Bayesian approaches to mixture modelling have attracted great interest among researchers and practitioners alike. The Bayesian paradigm (Berger 1985, Besag et al. 1995, Robert 2001, see, e.g.,) allows for probability statements to be made directly about the unknown parameters, prior or expert opinion to be included in the analysis, and hierarchical descriptions of both local-scale and global features of the model. This framework also allows the complicated structure of a mixture model to be decomposed into a set of simpler structures through the use of hidden or latent variables. When the number of components is unknown, it can well be argued that the Bayesian paradigm is the only sensible approach to its estimation (Richardson and Green 1997).
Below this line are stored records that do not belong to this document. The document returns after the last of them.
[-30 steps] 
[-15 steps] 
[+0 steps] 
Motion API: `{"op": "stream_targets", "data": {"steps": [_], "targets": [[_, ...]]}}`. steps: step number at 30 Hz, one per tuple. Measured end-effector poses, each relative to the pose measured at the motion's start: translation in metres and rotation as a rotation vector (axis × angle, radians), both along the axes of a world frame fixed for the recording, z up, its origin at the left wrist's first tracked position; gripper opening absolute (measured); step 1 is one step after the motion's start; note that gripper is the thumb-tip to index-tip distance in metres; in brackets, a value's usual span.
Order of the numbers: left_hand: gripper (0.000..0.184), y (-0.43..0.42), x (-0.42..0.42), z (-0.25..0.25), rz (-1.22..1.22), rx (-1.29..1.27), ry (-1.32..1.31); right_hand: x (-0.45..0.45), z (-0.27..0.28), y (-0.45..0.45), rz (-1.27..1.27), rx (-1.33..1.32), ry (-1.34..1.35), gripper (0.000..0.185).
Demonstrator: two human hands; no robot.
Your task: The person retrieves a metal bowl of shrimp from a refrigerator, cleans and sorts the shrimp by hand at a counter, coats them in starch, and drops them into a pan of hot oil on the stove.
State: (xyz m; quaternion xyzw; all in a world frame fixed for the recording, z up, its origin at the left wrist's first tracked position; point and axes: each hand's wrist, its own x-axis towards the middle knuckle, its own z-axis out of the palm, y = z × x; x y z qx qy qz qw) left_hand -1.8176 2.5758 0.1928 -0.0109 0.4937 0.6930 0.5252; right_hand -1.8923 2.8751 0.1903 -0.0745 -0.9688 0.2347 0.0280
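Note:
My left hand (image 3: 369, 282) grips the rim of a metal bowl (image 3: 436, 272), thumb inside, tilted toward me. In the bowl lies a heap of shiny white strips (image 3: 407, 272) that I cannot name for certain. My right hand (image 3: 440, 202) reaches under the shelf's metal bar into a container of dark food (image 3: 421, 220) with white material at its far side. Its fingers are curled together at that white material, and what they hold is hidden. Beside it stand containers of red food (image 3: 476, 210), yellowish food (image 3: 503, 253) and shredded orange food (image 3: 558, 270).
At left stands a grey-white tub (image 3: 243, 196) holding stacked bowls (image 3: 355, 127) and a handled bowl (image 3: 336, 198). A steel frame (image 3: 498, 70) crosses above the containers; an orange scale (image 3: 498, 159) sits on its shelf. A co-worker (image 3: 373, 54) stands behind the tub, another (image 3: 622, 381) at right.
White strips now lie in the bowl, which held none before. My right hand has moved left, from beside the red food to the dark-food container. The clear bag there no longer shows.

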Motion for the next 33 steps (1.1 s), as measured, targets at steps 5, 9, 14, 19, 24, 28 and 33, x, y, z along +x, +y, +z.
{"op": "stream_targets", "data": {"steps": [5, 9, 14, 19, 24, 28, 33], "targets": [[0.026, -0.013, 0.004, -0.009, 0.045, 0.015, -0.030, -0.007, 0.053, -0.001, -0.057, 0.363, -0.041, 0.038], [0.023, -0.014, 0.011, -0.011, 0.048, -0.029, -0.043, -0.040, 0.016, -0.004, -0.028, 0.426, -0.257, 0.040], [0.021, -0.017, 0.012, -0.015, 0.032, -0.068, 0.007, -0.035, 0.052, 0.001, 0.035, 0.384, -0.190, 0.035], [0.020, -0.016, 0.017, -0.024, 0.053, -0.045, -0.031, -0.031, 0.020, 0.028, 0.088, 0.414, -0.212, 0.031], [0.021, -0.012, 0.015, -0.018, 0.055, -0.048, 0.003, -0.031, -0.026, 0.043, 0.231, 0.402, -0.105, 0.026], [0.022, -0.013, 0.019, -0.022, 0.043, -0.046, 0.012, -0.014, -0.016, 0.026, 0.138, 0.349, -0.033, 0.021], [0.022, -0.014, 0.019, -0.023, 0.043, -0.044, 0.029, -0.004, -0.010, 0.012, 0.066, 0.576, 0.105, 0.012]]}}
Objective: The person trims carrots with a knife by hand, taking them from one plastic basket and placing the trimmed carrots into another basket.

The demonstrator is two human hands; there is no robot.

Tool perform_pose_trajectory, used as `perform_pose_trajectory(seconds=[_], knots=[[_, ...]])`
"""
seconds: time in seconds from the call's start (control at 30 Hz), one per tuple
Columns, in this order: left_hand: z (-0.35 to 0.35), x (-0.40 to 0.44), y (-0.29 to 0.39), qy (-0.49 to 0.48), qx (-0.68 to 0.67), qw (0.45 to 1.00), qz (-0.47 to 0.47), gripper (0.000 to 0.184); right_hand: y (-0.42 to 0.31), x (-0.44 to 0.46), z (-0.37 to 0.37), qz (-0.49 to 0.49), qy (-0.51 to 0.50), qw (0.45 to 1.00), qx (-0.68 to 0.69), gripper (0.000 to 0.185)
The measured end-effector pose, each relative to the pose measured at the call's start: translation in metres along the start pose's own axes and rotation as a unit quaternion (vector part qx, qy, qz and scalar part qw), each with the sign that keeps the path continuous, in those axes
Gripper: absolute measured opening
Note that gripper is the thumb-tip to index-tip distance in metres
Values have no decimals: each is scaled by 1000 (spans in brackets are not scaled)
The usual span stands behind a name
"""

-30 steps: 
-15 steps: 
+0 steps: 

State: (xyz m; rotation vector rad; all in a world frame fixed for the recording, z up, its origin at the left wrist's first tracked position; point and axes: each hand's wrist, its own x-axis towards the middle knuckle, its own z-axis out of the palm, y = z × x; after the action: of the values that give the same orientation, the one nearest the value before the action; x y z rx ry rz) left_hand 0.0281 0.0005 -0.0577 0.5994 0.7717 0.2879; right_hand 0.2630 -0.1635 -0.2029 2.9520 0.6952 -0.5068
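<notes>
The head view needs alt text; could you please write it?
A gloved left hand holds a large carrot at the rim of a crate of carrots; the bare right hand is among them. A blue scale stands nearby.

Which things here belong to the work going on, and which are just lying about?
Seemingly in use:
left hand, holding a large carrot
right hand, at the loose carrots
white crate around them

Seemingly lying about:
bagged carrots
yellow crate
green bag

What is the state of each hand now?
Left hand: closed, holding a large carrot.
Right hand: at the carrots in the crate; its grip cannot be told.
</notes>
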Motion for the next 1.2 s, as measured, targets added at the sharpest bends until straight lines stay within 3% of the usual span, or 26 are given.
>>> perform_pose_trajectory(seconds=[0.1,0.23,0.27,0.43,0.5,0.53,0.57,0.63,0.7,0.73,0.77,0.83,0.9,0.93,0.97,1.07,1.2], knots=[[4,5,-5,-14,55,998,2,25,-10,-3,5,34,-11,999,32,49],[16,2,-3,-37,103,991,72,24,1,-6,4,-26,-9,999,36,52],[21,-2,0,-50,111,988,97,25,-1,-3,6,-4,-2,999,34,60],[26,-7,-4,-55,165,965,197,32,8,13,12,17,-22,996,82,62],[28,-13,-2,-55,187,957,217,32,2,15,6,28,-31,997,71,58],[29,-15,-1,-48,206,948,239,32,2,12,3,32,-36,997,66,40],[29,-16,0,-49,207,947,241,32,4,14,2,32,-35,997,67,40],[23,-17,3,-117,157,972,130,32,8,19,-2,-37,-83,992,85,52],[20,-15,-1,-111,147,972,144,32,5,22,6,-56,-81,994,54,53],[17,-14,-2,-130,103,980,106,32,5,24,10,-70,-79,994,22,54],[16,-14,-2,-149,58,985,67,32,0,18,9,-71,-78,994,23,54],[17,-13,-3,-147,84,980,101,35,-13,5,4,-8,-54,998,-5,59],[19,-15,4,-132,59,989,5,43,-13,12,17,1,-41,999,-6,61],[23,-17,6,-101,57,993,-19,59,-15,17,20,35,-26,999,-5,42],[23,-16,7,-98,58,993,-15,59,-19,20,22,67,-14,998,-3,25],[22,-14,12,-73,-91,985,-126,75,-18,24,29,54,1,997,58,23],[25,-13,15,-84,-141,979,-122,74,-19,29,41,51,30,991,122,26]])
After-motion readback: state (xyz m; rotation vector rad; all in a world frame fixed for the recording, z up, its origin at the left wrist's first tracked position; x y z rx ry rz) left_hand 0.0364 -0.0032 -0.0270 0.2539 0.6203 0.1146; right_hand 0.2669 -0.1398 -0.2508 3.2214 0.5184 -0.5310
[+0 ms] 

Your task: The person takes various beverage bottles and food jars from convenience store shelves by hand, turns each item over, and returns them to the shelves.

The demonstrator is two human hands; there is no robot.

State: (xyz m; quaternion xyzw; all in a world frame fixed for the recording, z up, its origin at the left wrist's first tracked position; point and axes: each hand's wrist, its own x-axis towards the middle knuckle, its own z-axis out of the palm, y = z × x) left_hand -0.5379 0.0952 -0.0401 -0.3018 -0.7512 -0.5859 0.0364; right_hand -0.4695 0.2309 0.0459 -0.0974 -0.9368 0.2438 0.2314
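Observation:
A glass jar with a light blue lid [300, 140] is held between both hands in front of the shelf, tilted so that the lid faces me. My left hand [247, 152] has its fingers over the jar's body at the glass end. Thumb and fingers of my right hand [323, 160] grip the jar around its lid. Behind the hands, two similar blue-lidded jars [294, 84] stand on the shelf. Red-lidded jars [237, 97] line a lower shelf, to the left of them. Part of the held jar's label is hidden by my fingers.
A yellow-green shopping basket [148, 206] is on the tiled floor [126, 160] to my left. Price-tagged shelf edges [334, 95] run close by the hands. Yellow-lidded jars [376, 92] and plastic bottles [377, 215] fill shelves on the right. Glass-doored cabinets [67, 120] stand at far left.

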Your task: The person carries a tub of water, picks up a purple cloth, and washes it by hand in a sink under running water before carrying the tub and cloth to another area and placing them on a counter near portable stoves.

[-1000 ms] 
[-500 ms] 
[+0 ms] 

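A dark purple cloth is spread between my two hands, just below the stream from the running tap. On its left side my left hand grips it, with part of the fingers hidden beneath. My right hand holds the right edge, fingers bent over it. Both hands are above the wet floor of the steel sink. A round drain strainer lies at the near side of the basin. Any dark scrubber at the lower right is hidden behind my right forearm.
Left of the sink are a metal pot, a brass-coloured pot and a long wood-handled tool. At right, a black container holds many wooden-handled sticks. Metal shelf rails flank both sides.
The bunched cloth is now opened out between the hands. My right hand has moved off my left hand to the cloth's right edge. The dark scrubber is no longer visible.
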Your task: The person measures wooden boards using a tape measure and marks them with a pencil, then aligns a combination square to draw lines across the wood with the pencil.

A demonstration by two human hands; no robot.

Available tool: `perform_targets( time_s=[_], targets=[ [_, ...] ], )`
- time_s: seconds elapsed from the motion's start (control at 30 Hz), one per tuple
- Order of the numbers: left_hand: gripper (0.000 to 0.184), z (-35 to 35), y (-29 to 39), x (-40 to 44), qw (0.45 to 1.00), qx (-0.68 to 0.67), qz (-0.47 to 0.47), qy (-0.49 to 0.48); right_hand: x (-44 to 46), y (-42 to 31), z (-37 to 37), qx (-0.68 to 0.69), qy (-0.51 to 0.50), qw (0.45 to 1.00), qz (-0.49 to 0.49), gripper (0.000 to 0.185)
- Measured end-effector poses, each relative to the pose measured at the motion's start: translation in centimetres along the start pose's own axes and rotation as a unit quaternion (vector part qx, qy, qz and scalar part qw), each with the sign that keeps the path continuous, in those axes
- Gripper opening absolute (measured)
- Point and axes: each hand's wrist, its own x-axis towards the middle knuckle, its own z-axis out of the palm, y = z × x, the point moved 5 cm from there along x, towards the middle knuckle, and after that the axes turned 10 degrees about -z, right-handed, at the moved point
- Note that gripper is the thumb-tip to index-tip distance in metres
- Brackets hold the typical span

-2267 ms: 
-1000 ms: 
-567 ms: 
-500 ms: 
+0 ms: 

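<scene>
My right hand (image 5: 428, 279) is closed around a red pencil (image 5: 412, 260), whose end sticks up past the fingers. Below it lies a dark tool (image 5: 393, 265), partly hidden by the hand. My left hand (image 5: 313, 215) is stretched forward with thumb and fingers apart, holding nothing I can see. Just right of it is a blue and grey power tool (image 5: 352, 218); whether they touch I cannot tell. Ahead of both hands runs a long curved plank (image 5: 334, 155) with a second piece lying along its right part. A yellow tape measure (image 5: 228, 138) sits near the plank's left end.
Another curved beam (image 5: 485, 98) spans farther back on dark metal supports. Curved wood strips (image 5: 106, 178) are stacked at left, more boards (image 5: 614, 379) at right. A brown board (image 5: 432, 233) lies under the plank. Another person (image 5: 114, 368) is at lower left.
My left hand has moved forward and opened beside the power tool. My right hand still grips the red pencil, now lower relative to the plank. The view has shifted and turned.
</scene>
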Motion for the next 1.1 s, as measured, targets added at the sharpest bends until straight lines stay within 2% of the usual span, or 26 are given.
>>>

This chapter aims to introduce the reader to the construction, prior modelling, estimation and evaluation of mixture distributions in a Bayesian paradigm. We will show that mixture distributions provide a flexible, parametricframework for statistical modelling and analysis. Focus is on methods rather than advanced examples, in the hope that an understanding of the practical aspects of such modelling can be carried into many disciplines. It also stresses implementation via specific MCMC algorithms that can be easily reproduced by the reader. In Section 1.2, we detail some basic properties of mixtures, along with two different motivations. Section 1.3 points out the fundamental difficulty in doing inference with such objects, along with a discussion about prior modelling, which is more restrictive than usual, and the constructions of estimators, which also is more involved than the standard posterior mean solution. Section 1.4 describes the completion and non-completion MCMC algorithms that can be used for the approximation to the posterior distribution on mixture parameters, followed by an extension of this analysis in Section 1.5 to the case in which the number of components is unknown and may be estimated by Green's (1995) reversible jump algorithm and Stephens' 2000 birth-and-death procedure.
Section 1.6 gives some pointers to related models and problems like mixtures of regressions (or conditional mixtures) and hidden Markov models (or dependent mixtures), as well as Dirichlet priors.